Similar to the ring backend, the easiest way to use JACCL with MLX is to write
a JSON hostfile that will be used by ``mlx.launch``. The hostfile needs to contain

- Hostnames to use for launching scripts via ssh
- An IP for rank 0 that is reachable by all nodes
- A list of rdma devices that connect each node to each other node

The following JSON defines the valid 4-node mesh from the image above.

.. code-block:: json

    [
        {
            "ssh": "m3-ultra-1",
            "ips": ["123.123.123.1"],
            "rdma": [null, "rdma_en5", "rdma_en4", "rdma_en3"]
        },
        {
            "ssh": "m3-ultra-2",
            "ips": [],
            "rdma": ["rdma_en5", null, "rdma_en3", "rdma_en4"]
        },
        {
            "ssh": "m3-ultra-3",
            "ips": [],
            "rdma": ["rdma_en4", "rdma_en3", null, "rdma_en5"]
        },
        {
            "ssh": "m3-ultra-4",
            "ips": [],
            "rdma": ["rdma_en3", "rdma_en4", "rdma_en5", null]
        }
    ]

Even though TCP/IP is not used when communicating with Thunderbolt RDMA,
disabling the thunderbolt bridge is still required as well as setting up
isolated local networks for each thunderbolt connection.

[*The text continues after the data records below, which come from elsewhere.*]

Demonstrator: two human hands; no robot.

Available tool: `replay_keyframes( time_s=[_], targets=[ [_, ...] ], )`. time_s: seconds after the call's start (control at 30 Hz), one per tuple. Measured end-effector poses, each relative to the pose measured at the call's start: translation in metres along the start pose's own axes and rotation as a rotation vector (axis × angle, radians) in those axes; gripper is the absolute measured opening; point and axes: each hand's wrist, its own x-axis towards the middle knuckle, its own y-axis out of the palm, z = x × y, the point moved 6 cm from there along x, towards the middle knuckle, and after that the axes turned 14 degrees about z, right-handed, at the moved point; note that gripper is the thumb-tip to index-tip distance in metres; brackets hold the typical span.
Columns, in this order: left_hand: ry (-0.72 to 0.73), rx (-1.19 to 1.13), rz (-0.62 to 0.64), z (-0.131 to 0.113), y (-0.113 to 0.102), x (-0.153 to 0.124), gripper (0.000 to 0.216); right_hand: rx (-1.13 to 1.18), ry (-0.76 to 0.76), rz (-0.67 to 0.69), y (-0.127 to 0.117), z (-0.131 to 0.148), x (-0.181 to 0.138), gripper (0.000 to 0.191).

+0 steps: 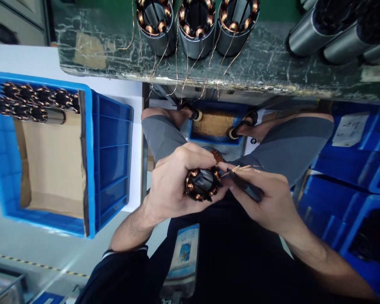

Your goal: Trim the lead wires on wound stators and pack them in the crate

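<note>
My left hand (pixel 177 179) is closed round a motor stator (pixel 203 185), its open end with copper coils facing up toward me. In my right hand (pixel 269 196) is a small dark-handled hand tool (pixel 245 185), its tip near the stator's right edge; the exact kind of tool is not clear. Thin copper wires (pixel 240 168) run from the stator toward my right fingers. Both hands meet above my lap, fingertips close together. Three more wound stators (pixel 196 42) stand upright on the bench edge, loose copper wires hanging down in front.
A worn green bench (pixel 120 63) spans the top, with several metal cylinders (pixel 304 38) at its right. To the left, a blue crate (pixel 112 147) lined with cardboard holds several stators (pixel 52 116). Another blue tray (pixel 193 137) lies by my feet. Blue bins (pixel 329 198) stand at right.
</note>
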Motion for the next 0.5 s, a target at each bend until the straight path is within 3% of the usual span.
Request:
replay_keyframes(
  time_s=[0.07,0.17,0.23,0.33,0.43,0.5],
  targets=[
    [-0.079,0.039,-0.001,0.01,0.002,-0.002,0.059,-0.008,0.033,0.003,-0.004,-0.011,0.01,0.04],
    [-0.199,0.054,0.032,0.027,0.007,-0.004,0.068,0.13,0.197,0.051,-0.006,-0.037,0.024,0.025],
    [-0.19,0.021,0.094,0.034,0.014,-0.002,0.077,0.385,0.269,0.146,0.001,-0.051,0.032,0.033],
    [-0.067,0.026,0.233,0.033,0.028,0.005,0.07,0.714,0.231,0.296,0.014,-0.051,0.041,0.046],
    [-0.008,0.142,0.356,0.02,0.034,0.009,0.06,0.756,0.191,0.309,0.015,-0.047,0.043,0.044],
    [-0.025,0.231,0.334,0.007,0.025,0.006,0.065,0.766,0.223,0.252,0.011,-0.05,0.039,0.044]
  ],
)
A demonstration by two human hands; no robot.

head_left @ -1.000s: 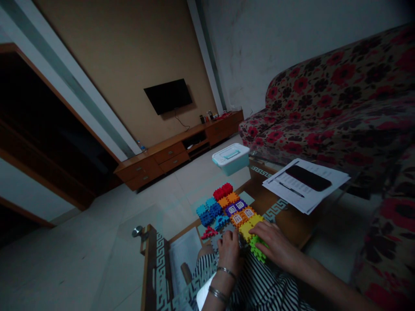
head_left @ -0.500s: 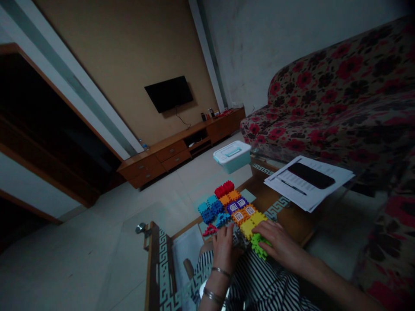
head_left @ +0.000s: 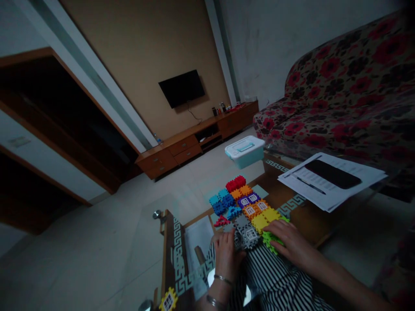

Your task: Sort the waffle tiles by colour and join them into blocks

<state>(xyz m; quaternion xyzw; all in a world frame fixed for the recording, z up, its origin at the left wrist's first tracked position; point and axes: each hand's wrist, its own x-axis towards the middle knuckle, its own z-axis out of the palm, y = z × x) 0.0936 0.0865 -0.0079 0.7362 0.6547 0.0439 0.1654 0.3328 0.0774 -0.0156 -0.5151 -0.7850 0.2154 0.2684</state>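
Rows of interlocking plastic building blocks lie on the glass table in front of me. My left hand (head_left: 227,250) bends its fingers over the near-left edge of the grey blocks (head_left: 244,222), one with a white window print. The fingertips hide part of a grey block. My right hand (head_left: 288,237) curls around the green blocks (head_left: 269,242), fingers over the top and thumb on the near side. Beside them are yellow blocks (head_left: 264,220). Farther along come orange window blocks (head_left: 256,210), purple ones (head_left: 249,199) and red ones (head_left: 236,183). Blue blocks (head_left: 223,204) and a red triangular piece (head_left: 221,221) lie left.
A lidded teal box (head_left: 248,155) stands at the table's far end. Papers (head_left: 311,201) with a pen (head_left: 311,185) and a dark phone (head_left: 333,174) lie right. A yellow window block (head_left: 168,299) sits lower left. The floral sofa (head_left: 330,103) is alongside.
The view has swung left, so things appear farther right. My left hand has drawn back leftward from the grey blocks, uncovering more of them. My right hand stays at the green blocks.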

All of the above can be done instead via ``mlx.distributed_config``. This helper
script will

- ssh into each node
- extract the thunderbolt connectivity
- check for a valid mesh
- provide the commands to configure each node (or run them if sudo is available)
- generate the hostfile to be used with ``mlx.launch``

Putting It All Together
^^^^^^^^^^^^^^^^^^^^^^^^

For example launching a distributed MLX script that uses JACCL is fairly simple
if the nodes are reachable via ssh and have password-less sudo.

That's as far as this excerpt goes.